Occasionally a plot thread will get lost in translation, or a character reveal won’t quite unravel the way it’s supposed to, but it’s worth cementing this down to western tastes: Miike’s never been particularly Hollywood, so there’s no point expecting any of its tropes or clarifications.
Because of course, it’s worth remembering that these are still Miike movies through and through, and fans of the director’s usual shock tactics certainly won’t be disappointed. Likewise, those with weak stomachs should probably stay away.
The very opening of the trilogy’s first, Shinjuku Triad Society should serve as warning enough, opening on a shot of a decapitated head, before barrelling into a fairly graphic throat slashing, a woman being hit in the face with a chair in bone-crunching detail, and an interrogation sequence that quickly morphs into a sensationally uncomfortable anal rape.

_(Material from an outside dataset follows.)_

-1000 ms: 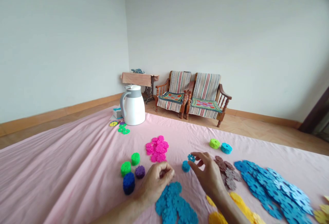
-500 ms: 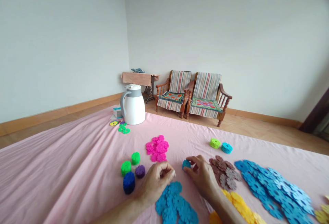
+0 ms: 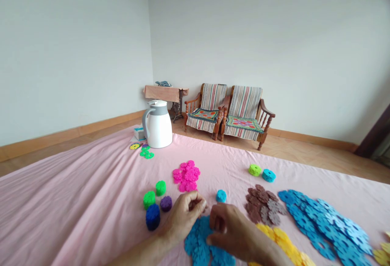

The release itself is fairly adequate by Arrow Video standards too, featuring the usual additional commentaries and reversible sleeve artwork. Although the strictly HD image transfers (no 2K/4K restoration jobs here) and lack of any real extra content beyond the odd interview might not sit too well with completists. Nor will the fact that the three films in question have been bizarrely crammed onto just two discs.
This shouldn’t distract too much though, from the fact that it’s simply just nice to have more of Miike’s filmography available to a wider audience, and in a clean, watchable quality. Whilst the likes of Audition will likely forever be remembered as the director’s most enduring work, the Black Society trilogy serves as a truly terrific look at a familiar but significantly deeper side to one of the world’s most eclectic filmmakers.
Takashi Miike’s Black Society Trilogy is available on DVD and Blu-ray from today.